----- DATASET EXTRACT -----

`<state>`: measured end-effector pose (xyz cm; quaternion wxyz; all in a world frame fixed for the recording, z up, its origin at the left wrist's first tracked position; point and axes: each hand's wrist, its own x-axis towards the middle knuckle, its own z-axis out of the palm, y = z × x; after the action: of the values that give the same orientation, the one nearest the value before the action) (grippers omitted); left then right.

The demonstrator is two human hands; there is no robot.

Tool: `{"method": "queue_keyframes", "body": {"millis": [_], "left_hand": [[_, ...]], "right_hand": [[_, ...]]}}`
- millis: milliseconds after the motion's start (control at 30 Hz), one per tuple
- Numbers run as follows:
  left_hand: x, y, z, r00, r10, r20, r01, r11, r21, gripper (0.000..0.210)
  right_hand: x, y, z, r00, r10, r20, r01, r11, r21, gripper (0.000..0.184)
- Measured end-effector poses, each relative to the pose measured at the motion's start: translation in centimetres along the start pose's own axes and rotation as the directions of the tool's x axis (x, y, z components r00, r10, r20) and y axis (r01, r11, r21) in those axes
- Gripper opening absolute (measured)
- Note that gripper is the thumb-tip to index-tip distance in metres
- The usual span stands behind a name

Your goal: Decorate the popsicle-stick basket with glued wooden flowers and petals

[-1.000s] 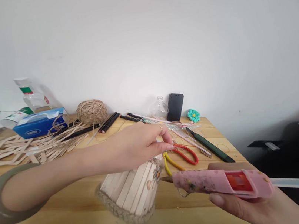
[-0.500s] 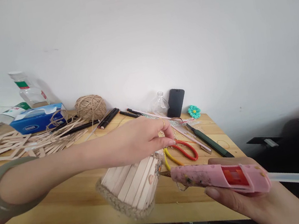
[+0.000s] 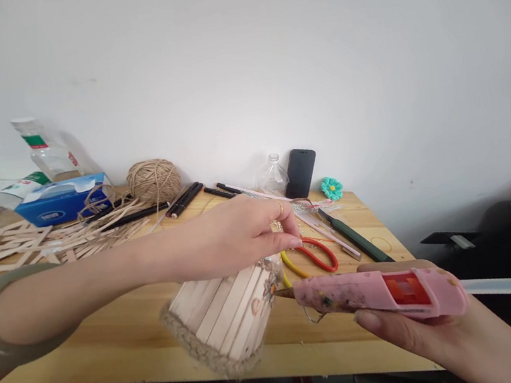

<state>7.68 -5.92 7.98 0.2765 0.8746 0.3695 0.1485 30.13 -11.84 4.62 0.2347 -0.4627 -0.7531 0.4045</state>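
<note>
Vs half a second back: nearly same pose. Still clamping gun [image 3: 342,292] in right hand [image 3: 426,339], right of panel [image 3: 223,314], now a touch more level. Nozzle [image 3: 286,292] up slightly vs panel since a second ago, from just below flower [image 3: 270,289] to about its height; now right at it, too fine to call touching or just apart. Same spot for left hand [image 3: 237,232], across panel's top, thumb and fingertips drawn close together; can't tell whether gripping panel or anything else, underside hidden. Panel itself: over near part of table [image 3: 128,338], tilted, narrow end up and right under left hand, wide end down and left. Built of pale wood strips [image 3: 213,313] side by side, with thin dark lines between, fanning out toward wide end. Edged there with thick rope [image 3: 195,346], a bit blurred. Dressed along right side with orange-centred flower, plus pinkish bit [image 3: 256,306] just left of it; more small trim [image 3: 274,267] nearer narrow end, too small to name. Past panel, up and right: looped handles [image 3: 334,258], red and yellow. Behind panel, to the left: twine ball [image 3: 154,182].
</note>
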Motion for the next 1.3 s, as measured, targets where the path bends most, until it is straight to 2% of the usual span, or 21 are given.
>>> {"method": "queue_keyframes", "body": {"millis": [100, 200, 400, 567, 667, 800, 967, 1067, 1200, 1300], "left_hand": [[-0.1, 0.1, -0.1, 1.0, -0.009, 0.011, 0.009, 1.0, 0.001, 0.018], [-0.3, 0.1, -0.1, 1.0, -0.017, 0.017, 0.017, 1.0, 0.013, 0.019], [-0.4, -0.1, -0.2, 1.0, -0.005, 0.026, 0.005, 1.0, 0.008, 0.02], [-0.3, 0.2, -0.3, 0.999, -0.002, 0.032, 0.002, 1.0, 0.009, 0.018], [-0.3, 0.3, -0.3, 0.999, 0.014, 0.036, -0.015, 1.0, 0.027, 0.018], [-0.1, 0.3, -0.2, 0.999, 0.039, 0.038, -0.04, 0.999, 0.034, 0.018], [0.1, 0.1, -0.1, 0.998, 0.06, 0.032, -0.061, 0.998, 0.031, 0.015], [0.0, -0.1, -0.1, 0.997, 0.074, 0.037, -0.075, 0.997, 0.017, 0.016], [-0.1, -0.4, -0.1, 0.995, 0.095, 0.022, -0.095, 0.995, -0.009, 0.014], [-0.1, -0.5, -0.1, 0.996, 0.089, 0.01, -0.089, 0.996, -0.008, 0.013]], "right_hand": [[-0.2, 0.3, -0.2, 0.999, 0.014, 0.038, -0.015, 0.999, 0.028, 0.034], [-0.3, 0.1, -0.2, 1.0, -0.008, 0.009, 0.008, 1.0, 0.018, 0.035], [-0.1, -1.5, 0.2, 0.996, 0.091, -0.002, -0.09, 0.992, 0.083, 0.028], [0.0, -1.7, 0.2, 0.996, 0.089, 0.009, -0.09, 0.991, 0.103, 0.031], [0.0, -1.8, 0.2, 0.997, 0.076, 0.001, -0.076, 0.994, 0.074, 0.028], [0.1, -2.1, 0.1, 0.993, 0.118, 0.023, -0.119, 0.992, 0.037, 0.03], [0.1, -1.7, -0.2, 0.996, 0.061, 0.064, -0.062, 0.998, 0.008, 0.028], [-0.1, -1.4, -0.2, 0.998, 0.061, 0.033, -0.061, 0.998, -0.018, 0.03], [0.1, -1.2, 0.2, 0.995, 0.103, 0.002, -0.103, 0.992, 0.068, 0.028], [0.2, -1.1, 0.4, 0.993, 0.103, 0.061, -0.11, 0.985, 0.131, 0.025]]}}
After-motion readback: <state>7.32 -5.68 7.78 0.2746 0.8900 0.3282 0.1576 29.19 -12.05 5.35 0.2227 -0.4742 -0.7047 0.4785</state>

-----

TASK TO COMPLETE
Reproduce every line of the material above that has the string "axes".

COMPLETED TASK
`<state>`: measured end-effector pose (xyz cm; quaternion wxyz; all in a world frame fixed for the recording, z up, its origin at the left wrist's first tracked position; point and axes: each hand's wrist, its own x-axis towards the middle knuckle, its own z-axis out of the palm, y = z × x; after the action: of the values that give the same orientation, the one nearest the value before the action) (grippers omitted); left then right.
- Measured end-effector poses, each relative to the pose measured at the motion's start: translation in centimetres along the start pose's own axes and rotation as the directions of the tool's x axis (x, y, z components r00, r10, r20) and y axis (r01, r11, r21) in those axes

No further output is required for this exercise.